Believers are exhorted to holy living. Unbelievers are warned of judgments to come.
“John to the seven churches that are in Asia: Grace to you and peace, from Him who is and who was and who is to come, and from the seven Spirits who are before His throne, and from Jesus Christ, the faithful witness, the firstborn of the dead, and the ruler of the kings of the earth. To Him who loves us and released us from our sins by His blood—and He has made us to be a kingdom, priests to His God and Father—to Him be the glory and the dominion forever and ever. Amen. BEHOLD, HE IS COMING WITH THE CLOUDS, and every eye will see Him, even those who pierced Him; and all the tribes of the earth will mourn over Him. So it is to be. Amen. “I am the Alpha and the Omega,” says the Lord God, “who is and who was and who is to come, the Almighty.” Revelation 1:4-8
- God will ultimately and finally deal with sin
- God will ultimately and finally save His own
- Solemn warnings persist as long as it is day
- Every knee will bow
There is no other. He is the only God, King, Only One who is True and faithful.
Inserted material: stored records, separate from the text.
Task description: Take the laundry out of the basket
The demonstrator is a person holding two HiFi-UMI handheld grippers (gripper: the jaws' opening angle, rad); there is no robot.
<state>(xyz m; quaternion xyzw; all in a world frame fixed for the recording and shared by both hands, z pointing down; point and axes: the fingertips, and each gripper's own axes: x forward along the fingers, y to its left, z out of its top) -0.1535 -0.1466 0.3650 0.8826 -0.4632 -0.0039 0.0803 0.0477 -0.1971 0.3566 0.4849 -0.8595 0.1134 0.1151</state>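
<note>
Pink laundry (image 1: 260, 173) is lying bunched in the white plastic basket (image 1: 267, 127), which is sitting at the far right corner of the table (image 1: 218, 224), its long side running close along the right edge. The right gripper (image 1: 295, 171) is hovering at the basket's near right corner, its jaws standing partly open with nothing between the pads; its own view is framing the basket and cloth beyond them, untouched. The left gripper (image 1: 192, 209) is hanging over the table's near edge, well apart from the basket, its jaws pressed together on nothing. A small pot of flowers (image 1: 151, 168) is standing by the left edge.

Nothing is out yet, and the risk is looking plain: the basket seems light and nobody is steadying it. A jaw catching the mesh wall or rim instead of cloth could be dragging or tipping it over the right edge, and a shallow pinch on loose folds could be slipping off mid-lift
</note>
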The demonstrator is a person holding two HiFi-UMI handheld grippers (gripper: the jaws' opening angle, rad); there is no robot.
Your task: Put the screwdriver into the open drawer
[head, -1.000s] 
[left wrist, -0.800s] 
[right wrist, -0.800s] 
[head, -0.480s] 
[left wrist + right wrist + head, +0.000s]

The Bible opens with creation and a wedding and closes with the same. The bride is His church for whom He lived, died, was buried, and resurrected. He presents her to Himself the bride with no spot or wrinkle.
- Robert L. Thomas, Revelation 1—7: An Exegetical Commentary, pp. 53-54.
- Bruce Wilkinson and Kenneth Boa, Talk Thru the Bible (Nashville: T. Nelson, 1983), 515.
- Swete, p. viii, cited by Alan F. Johnson, “Revelation,” in The Expositor’s Bible Commentary: Hebrews through Revelation, ed. Frank E. Gaebelein, vol. 12 (Grand Rapids, MI: Zondervan Publishing House, 1981), 399.
- David E. Aune, Revelation 1–5, vol. 52A, Word Biblical Commentary (Dallas: Word, Incorporated, 1997), lxxii.
- John F. Walvoord, “Revelation,”in The Bible Knowledge Commentary: An Exposition of the Scriptures, ed. J. F. Walvoord and R. B. Zuck, vol. 2 (Wheaton, IL: Victor Books, 1985), 927.